‘Barışı ondan öğrendik’

“Kemerin Naftaları”, “Kaleden İndir Beni”, “Bahçelere Geldi Bahar”, “Edremit Van’a Bakar”, “Deliyim Seviyorum”, “Malabadi Köprüsü” ve daha birçok eser... 1960’lı ve 70’li yılların Anadolu rock, pop rock ve psikedelik rock türlerinin önemli isimlerinden, şarkıcı, besteci ve söz yazarı Selçuk Alagöz, dün son yolculuğuna uğurlandı. Alagöz, Muğla’nın Bodrum ilçesinde tedavi gördüğü hastanede yaşamını yitirmiş, önceki gün Muğla’da cenaze töreni düzenlenmiş ve cenazesi İstanbul’a gönderilmişti.
Alagöz için önce İstanbul Atatürk Kültür Merkezi’nde (AKM) tören düzenlendi. Törene Alagöz’ün kardeşi ve yıllarca yanı sahneyi paylaştığı kardeşi Rana Alagöz ile birlikte ailesi, Musiki Eseri Sahipleri Grubu Meslek Birliği (MSG) Başkanı Ferhat Göçer, Müzik Yorumcuları Meslek Birliği (MÜYORBİR) Başkanı Burhan Şeşen, Türk halk müziği sanatçısı Çetin Akdeniz, şarkıcı Bengü, yazar Ömür Gedik, dostları ve sevenleri katıldı.
‘ÖRGÜTLENME MESELESİ’Tören, sanatçının yaşamından ve kendisiyle yapılan röportajlardan kesitlerin yer aldığı bir kısa film gösterimiyle başladı. Gösterimin ardından, MSG Başkanı Ferhat Göçer, MÜYORBİR Başkanı Burhan Şeşen, Alagöz’ün kız kardeşi Rana Alagöz ve oğlu Sencer Alagöz konuşma yaptı.
Göçer konuşmasına, “Çok kıymetli bir ağabeyimizi kaybettik” diyerek başladı. Göçer şöyle devam etti: “Onunla olduğum günden bugüne öğrendiğim en önemli şeylerden bir tanesi, örgütleşme meselesidir. Sanatçıların sorunlarını aktarmak adına çok büyük mücadeleler vermiş bir büyüğümüz.

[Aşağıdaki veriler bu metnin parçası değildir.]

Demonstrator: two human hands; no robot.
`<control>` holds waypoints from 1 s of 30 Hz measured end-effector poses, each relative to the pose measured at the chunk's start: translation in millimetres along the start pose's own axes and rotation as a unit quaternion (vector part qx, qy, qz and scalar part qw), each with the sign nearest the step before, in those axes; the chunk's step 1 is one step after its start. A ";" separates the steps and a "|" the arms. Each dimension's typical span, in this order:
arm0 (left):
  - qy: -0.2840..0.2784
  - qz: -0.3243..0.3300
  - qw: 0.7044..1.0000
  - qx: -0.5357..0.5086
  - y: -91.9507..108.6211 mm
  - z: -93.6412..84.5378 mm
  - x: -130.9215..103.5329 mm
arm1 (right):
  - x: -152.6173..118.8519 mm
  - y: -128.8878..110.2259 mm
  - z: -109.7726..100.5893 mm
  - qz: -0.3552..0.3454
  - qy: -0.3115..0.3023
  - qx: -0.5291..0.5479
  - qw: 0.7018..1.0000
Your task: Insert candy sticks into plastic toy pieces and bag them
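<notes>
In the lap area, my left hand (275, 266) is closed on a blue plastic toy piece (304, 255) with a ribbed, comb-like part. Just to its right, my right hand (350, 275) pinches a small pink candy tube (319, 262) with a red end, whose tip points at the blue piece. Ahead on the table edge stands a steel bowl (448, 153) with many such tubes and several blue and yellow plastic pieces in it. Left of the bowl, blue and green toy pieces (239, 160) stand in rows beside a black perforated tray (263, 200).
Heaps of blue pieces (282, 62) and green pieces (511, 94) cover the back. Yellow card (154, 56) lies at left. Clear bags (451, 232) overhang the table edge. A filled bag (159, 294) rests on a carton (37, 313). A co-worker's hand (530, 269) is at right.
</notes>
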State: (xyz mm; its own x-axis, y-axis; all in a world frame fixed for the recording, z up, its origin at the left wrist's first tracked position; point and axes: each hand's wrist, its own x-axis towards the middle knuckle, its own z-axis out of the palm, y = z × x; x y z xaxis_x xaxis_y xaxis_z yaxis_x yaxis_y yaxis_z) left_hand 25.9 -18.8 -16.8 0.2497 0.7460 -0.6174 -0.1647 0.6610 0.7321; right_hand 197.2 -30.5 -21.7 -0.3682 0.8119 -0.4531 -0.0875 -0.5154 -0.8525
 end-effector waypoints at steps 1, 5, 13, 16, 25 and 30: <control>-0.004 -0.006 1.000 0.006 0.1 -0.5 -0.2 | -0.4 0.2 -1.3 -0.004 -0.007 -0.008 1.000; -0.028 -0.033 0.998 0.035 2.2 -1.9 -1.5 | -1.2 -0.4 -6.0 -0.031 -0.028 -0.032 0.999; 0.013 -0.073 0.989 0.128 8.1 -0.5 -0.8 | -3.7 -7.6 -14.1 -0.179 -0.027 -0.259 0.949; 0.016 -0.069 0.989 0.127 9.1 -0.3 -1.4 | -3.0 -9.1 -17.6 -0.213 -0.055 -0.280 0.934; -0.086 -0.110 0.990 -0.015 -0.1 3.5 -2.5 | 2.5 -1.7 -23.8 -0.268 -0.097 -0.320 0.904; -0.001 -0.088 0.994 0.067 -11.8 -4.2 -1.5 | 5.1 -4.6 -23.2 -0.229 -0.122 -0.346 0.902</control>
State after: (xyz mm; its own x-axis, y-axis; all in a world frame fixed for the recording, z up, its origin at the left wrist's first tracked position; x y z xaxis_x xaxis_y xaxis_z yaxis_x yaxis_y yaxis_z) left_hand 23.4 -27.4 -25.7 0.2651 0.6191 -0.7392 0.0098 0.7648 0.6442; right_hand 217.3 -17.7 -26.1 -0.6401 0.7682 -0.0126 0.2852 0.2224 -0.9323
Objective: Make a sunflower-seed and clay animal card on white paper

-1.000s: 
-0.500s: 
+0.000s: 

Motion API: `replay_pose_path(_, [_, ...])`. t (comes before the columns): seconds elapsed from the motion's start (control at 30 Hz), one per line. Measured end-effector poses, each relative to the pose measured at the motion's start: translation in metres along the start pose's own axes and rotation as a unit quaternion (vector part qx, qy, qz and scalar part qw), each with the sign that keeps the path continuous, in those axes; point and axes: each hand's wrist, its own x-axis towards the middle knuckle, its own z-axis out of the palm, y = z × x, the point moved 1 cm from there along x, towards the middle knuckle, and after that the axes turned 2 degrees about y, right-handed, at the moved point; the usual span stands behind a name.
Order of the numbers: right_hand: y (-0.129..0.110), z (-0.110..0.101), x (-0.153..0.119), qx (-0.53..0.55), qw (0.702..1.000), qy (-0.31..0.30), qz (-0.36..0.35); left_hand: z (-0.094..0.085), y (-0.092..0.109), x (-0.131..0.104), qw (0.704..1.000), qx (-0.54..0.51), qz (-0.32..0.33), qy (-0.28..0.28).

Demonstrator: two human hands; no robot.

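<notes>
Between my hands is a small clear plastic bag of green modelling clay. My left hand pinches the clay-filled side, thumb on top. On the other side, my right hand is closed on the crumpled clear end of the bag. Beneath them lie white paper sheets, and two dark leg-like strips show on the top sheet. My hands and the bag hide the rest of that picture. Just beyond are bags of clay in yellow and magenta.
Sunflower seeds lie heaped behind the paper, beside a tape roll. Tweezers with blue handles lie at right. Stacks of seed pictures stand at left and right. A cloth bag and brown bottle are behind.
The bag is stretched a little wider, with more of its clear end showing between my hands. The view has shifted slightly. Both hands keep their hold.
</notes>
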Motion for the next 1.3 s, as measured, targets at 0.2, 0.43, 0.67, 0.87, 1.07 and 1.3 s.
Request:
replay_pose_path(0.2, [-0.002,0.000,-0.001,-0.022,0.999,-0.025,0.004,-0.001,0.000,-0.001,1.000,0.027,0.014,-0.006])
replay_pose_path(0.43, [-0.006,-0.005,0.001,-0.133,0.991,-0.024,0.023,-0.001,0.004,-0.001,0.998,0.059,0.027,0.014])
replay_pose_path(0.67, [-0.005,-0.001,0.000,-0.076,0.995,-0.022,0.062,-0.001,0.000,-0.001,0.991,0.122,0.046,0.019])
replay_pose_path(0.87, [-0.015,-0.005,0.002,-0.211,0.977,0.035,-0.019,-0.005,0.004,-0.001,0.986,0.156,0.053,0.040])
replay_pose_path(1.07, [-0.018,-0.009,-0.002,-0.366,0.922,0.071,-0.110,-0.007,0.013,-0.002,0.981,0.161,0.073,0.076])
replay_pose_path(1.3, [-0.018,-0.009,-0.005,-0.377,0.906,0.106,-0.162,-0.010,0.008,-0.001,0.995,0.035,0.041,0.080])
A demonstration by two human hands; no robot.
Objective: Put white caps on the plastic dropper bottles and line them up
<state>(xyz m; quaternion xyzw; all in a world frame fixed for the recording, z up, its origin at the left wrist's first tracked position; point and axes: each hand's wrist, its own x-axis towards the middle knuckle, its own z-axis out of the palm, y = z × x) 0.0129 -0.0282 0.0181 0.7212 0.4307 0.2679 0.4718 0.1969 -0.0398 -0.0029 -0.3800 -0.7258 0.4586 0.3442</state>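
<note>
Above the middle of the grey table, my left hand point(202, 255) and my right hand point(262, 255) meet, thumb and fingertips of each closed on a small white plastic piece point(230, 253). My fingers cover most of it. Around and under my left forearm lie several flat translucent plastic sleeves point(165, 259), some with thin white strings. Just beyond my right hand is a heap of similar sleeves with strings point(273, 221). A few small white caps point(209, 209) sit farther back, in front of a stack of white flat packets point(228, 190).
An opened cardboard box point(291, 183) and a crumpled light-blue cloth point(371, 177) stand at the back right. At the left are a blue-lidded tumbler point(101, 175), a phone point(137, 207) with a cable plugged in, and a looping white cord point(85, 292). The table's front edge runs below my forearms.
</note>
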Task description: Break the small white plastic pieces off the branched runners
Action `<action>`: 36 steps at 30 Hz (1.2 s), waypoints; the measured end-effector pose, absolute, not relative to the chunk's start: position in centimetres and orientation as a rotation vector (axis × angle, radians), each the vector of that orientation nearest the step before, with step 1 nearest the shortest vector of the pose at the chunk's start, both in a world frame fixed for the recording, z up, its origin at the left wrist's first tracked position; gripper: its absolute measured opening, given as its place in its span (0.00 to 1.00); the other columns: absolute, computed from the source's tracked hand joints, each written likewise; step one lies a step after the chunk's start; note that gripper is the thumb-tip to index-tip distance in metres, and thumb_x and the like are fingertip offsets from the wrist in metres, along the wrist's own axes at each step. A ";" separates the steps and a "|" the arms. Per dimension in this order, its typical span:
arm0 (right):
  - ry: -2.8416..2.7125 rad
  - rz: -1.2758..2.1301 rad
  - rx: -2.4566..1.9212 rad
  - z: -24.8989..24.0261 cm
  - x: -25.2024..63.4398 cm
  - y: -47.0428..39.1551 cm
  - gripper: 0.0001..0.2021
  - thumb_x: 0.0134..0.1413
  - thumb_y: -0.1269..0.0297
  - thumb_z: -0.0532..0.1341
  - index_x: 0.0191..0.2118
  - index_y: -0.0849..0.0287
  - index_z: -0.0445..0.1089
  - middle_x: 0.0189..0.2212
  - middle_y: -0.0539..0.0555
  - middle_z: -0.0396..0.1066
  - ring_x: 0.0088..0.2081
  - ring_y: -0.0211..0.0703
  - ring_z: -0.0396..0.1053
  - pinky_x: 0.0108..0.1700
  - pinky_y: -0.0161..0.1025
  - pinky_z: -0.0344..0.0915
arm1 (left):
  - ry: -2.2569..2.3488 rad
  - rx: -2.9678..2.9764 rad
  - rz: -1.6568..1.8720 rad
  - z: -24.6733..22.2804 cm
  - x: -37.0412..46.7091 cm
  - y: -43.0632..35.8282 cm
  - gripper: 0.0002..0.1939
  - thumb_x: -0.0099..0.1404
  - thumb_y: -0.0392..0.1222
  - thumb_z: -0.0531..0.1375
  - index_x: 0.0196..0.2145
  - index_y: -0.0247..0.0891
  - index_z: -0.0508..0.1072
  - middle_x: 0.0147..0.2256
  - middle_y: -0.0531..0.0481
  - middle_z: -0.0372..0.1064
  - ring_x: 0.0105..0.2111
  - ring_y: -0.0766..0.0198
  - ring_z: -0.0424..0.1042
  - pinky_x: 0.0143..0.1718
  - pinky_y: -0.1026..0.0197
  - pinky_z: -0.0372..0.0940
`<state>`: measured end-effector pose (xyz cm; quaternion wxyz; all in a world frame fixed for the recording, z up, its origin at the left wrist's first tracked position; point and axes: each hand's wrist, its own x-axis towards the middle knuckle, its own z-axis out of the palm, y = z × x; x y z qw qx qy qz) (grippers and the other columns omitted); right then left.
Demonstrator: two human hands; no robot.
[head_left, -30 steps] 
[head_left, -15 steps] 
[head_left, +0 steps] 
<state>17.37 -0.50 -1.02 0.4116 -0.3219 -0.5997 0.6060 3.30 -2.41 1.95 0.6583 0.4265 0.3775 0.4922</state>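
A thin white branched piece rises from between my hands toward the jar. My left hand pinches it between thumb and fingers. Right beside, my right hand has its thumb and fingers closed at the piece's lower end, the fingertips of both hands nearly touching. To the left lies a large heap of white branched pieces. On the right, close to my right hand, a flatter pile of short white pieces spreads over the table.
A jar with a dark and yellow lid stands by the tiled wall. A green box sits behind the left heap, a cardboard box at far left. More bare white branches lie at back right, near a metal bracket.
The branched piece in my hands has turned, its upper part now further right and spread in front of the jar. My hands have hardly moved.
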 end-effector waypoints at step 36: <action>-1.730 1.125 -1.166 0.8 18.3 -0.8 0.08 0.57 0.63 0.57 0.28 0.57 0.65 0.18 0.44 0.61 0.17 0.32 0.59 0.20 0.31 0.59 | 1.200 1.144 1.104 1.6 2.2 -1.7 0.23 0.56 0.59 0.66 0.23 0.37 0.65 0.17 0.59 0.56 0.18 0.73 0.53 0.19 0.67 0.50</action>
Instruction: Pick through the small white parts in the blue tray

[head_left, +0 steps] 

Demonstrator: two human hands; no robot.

Örnek aldığım bir ağabeyimdi.”
Göçer’den sonra konuşan Şeşen, “Burada sadece çok değerli bir müzisyeni, çok değerli bir insanı uğurlamıyoruz. Aynı zamanda sivil toplum kuruluşlarında insanların yararına yaptığı çalışmalarla gecesini gündüzüne katan bir insanı uğurluyoruz” dedi. Alagöz’ün kardeşi Rana Alagöz, konuşmasına, “İzninizle ağabeyimle konuşmak istiyorum” diyerek başladı ve tabuta dönerek şu sözleri söyledi: “Sevgili ağam, sevgili müdürümüz. 77 yıllık ağabeyim, 60 yıllık sahne arkadaşım. Şimdi son kez birlikte sahnedeyiz. İyi ki beni çok güzel dürtükledin, iyi ki beni vazgeçirmedin, iyi ki sen öncülük ettin. Evet, babam ve annem başlattılar bu yolu ve bizi desteklediler ama eğer senin azmin, cesaretin, dayanıklılığın, üreticiliğin, senin o güzel kalbin olmasaydı belki ben şu anda sadece öğretmen Rana olacaktım. Senin sayende ben de birtakım şeylerle birilerine dokunabilen Rana Alagöz’üm. Çok teşekkür ediyorum. Seninle çok gurur duyuyoruz.”
‘İNSANLIĞI ÖĞRETTİ’Alagöz’ün oğlu Sencer Alagöz de “Bana baba olmayı öğretti. Bir çocukla gerçekten özel, ona değer vererek vakit geçirmesi, bana en büyük öğrettiği şey bu oldu. Ben de şimdi, kızıma ve diğer çocuklara ondan öğrendiğim bu değerlerle yaklaşıyorum. Bana insanlığı öğretti. Arayan her arkadaşını dinlemeyi, yardımcı olmayı, insan, hayvan, bitki demeden her canlının değerli olduğu ve hepimizin bir olduğu inancını gösterdi. Bu içinde olduğumuz zor zamanlarda, bizi yüzeyde tutacak, bir arada tutacak değerler bunlar. Sevgi, vicdan, hepsini babacığımdan öğrendim” sözleriyle babasına veda etti.
Alagöz’ün cenazesi, ikindi ezanından sonra Zincirlikuyu Camisi’nde kılınan cenaze namazının ardından Zincirlikuyu Mezarlığı’nda toprağa verildi.